I remember listening to this, the almost prophetic lines, almost a year ago to the day in that window of time between my graduation and leaving for Europe, wondering what lines an intent and malcontent young man a thousand years hence would–given an fortuitous manuscript in an ancient tongue–would render into his own poetry: Pound’s or Dylan’s?

I cannot see the future any more clearly clearly  than Ezra Pound could see the past. My current desire is to find a narrow swath of time, a butterfly’s worth say, in which to find some peace, the surcease of the black verses of Pound or early Dylan.  When I need to get away from the chatter of streetcars and the lowing of trombones,, I think of the Castle, Brunnenburg, last outpost on the winding castle road and guardian of the springs that watered the mountaintop fortress which loomed over it.

Madness. Pound is madness wrought fine, at once the distilled essence like  Nick’s fine grappa from the grapes that surrounded us, and the great stone in which the reader must discern the form. I followed the steep Via Ezra Pound and immersed myself for a month, my studies interrupted everyday by a gourmet lunch fresh from the Castle farm tended by his grandchildren, up late, falling asleep sitting up in my tiny room in the croft, and up again early scribbling marginal transcriptions of the sense of it from Terrell’s agate companion. Madness.
image
Ruins of Brunnenburg, 19th century engraving

I would do it again in a moment, for there I discovered not Pound’s truth but my own: dedication to something I loved beyond all reason, at least two healthy meals a day, and the steep climb to town if I wanted dinner or cigarettes. A mind well engaged and a body well fed and worked hard at least once a day. To live well and work hard at something worthwhile, not just to pay the bills.

I would leave today.I have my passport and 30 Euro found months later stashed in various pockets of my clothes.

I sit here sipping a Campari and soda (there is cava in the fridge, but not just now) listening for imaginary vaporetti passing along the canals of New Orleans. Yes, Venice: Venice is an essential part of the equation, four days our reward for hard work but still kept on task, following in Pound’s footsteps, passing our hands over the smooth sandstone pommel on the bridge leading to the small piazza where a young Pound contemplated tossing his early verses into the canal.
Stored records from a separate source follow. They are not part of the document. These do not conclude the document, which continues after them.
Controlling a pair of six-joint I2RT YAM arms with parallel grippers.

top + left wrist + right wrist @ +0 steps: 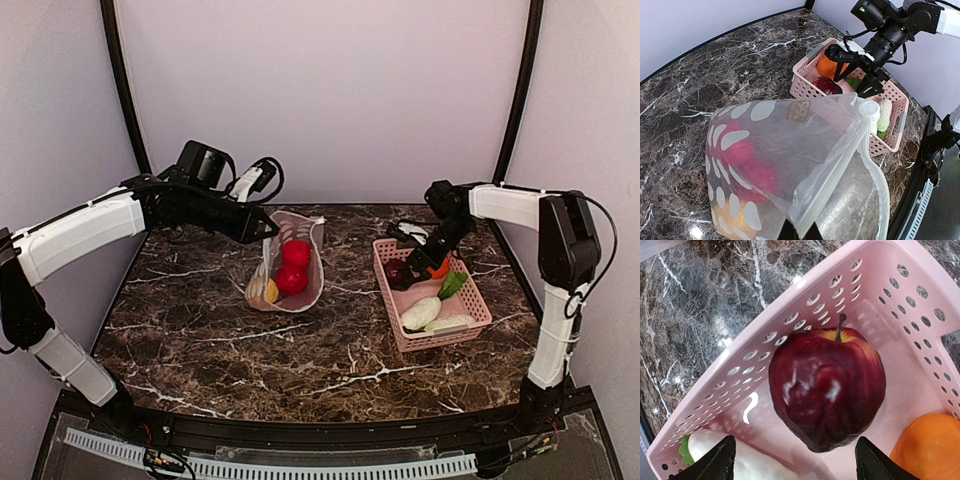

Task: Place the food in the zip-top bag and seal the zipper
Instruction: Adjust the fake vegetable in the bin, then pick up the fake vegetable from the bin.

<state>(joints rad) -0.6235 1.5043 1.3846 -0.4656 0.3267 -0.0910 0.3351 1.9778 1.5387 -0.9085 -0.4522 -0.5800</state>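
Note:
The dotted clear zip-top bag lies mid-table with its mouth lifted. My left gripper is shut on the upper mouth edge by the zipper, holding it up. Inside show two red fruits and a yellow one. My right gripper stands open in the pink basket, its fingertips on either side of the dark maroon apple, not touching it. An orange lies beside the apple. White-green cabbage and radish lie at the basket's near end.
The basket wall with its round holes stands close behind the apple. A green leafy piece lies by the basket's right side. Black frame posts rise at the table's back corners.

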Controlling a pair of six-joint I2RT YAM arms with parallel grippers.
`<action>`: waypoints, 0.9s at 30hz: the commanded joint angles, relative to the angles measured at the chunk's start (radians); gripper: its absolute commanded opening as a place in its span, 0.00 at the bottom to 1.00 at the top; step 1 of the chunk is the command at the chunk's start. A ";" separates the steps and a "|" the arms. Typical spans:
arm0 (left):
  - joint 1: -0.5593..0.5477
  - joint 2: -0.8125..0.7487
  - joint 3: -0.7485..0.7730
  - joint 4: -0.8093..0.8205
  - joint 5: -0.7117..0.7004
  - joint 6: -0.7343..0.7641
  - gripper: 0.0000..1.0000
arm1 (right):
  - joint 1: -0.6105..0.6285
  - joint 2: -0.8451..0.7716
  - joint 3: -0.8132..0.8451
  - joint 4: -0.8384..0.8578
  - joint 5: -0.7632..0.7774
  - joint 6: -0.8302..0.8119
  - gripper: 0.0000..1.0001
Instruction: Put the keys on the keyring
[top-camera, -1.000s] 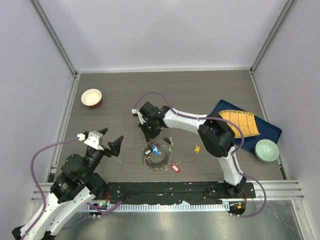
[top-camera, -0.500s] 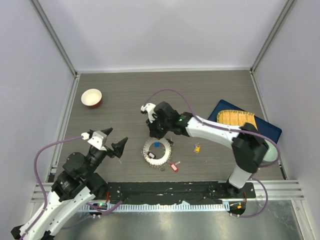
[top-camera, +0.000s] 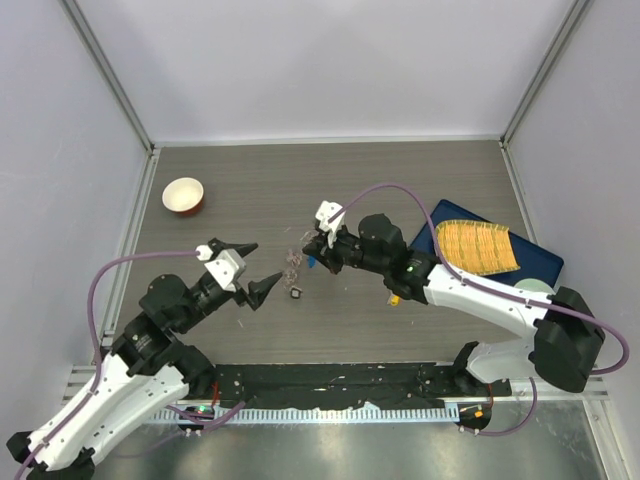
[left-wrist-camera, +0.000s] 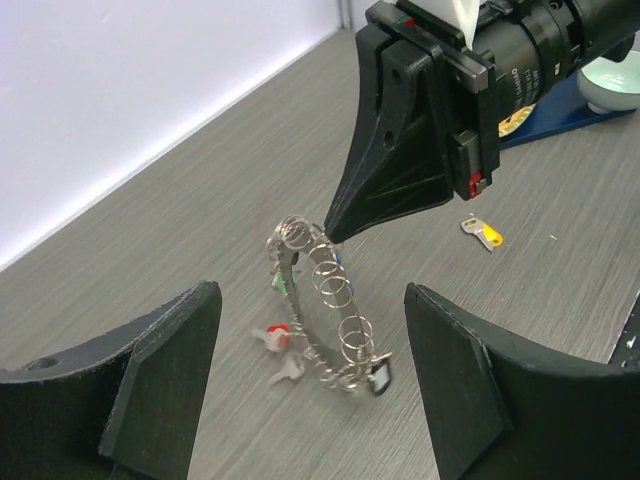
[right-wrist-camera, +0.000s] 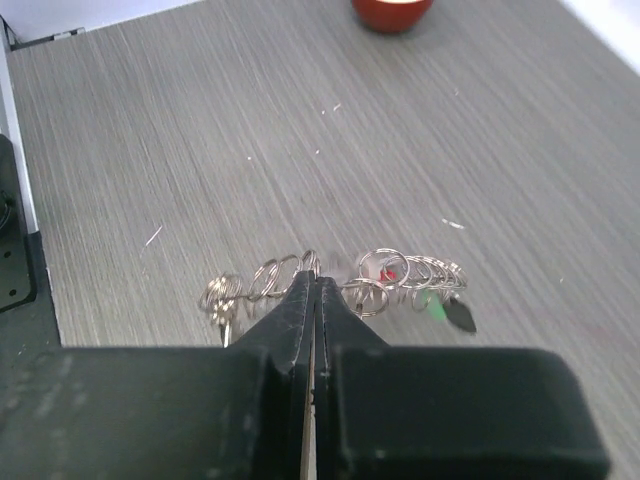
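right gripper (left-wrist-camera: 335, 226): tips pinched on top of keyring (left-wrist-camera: 322, 300)
keyring: on edge, blurred
left gripper (left-wrist-camera: 310, 330): fingers spread wide
yellow key (left-wrist-camera: 482, 232): flat on table (left-wrist-camera: 150, 210), apart

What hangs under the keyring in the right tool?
Several keys with red, green and dark tags dangle from the keyring; the stretch pinched in the right tool is covered.

We see the keyring (top-camera: 294, 262) only as a blur from above; up close its keys (left-wrist-camera: 275, 338) smear together, tags barely readable.
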 joint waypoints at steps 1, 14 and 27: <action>0.003 0.098 0.070 0.078 0.106 0.065 0.78 | -0.003 -0.064 -0.007 0.144 0.000 -0.056 0.01; 0.005 0.297 0.073 0.167 0.147 0.122 0.84 | -0.006 -0.145 -0.068 0.199 -0.068 -0.079 0.01; 0.006 0.359 -0.027 0.334 0.302 0.036 0.84 | -0.008 -0.181 -0.108 0.244 -0.137 -0.070 0.01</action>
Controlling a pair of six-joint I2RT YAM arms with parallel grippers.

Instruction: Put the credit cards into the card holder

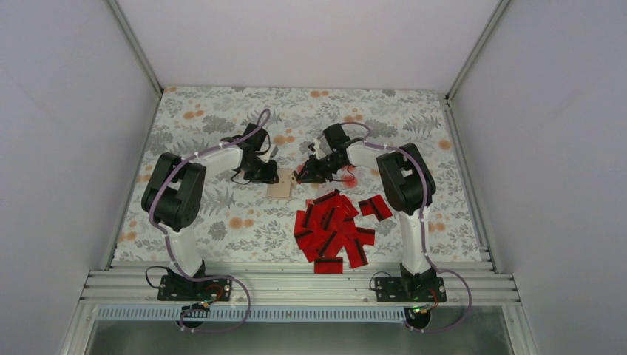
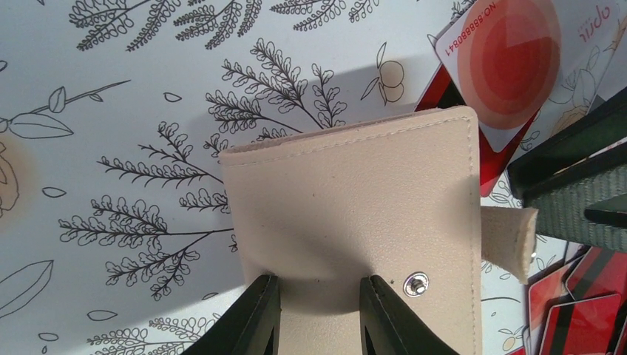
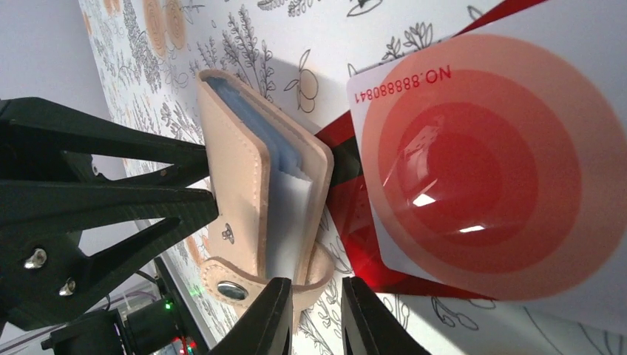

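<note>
The tan card holder lies on the flowered cloth between both grippers. In the left wrist view its cover fills the middle, and my left gripper stands open with both fingertips resting on that cover. The right wrist view shows the card holder slightly agape, pale sleeves showing inside. My right gripper has its jaws a narrow way apart at the strap's bend; whether they touch it is unclear. A pale credit card with a red blot lies just beside the holder. Several red credit cards are heaped nearer the arms.
Two red cards lie apart, right of the heap. The right arm's elbow hangs over that side. White walls close in the cloth on three sides. A metal rail runs along the near edge.
</note>
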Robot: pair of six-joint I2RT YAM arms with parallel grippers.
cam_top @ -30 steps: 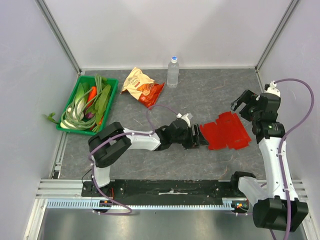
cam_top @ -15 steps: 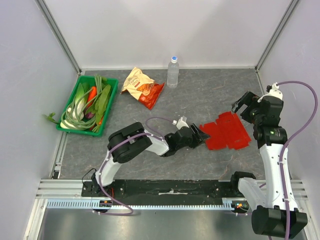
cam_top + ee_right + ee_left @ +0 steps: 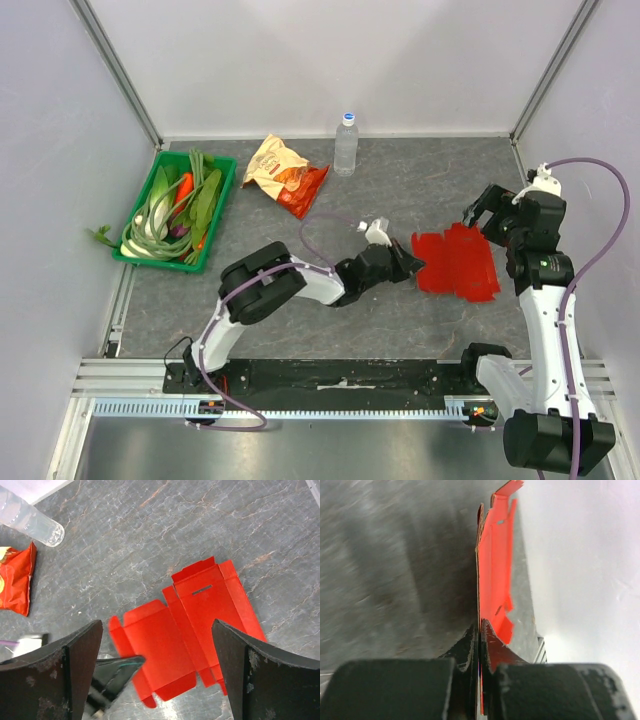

I am so often to tired to write much. Books of poetry topple constantly from their otherwise undisturbed stack. I sometimes go through my meager manuscript and consider what, if any of it, is worth the death of a tree. I watch from a quiet distance the steady success of a friend who for all his own troubles and the grind of his job practices his craft with a discipline I cannot conjure. In those moments I want to return to the castle, to rent the spare room off the küche and lose myself in poetry again, distracted only by the fairytale beauty of the low mountains of the Südtirol, the rescued eagles of the Castel Tirolo soaring, the warbling of the turkeys wandering the yard.

That is not going to happen anytime soon. June will be a death march through the work project at hand and I hope that keeps me too busy to dwell upon last June. Still, I must not forget the lessons of the castle: to eat well and walk long, to find time to bury myself in poetry, to stop and watch the hawks hunting in the park.

I write, Castles and mountains and iron-cloistered Virgins are all within my reach. I need only place myself before a metaphorical Via Ezra Pound, and take that first step up the daunting climb. Once started there is no point in turning back.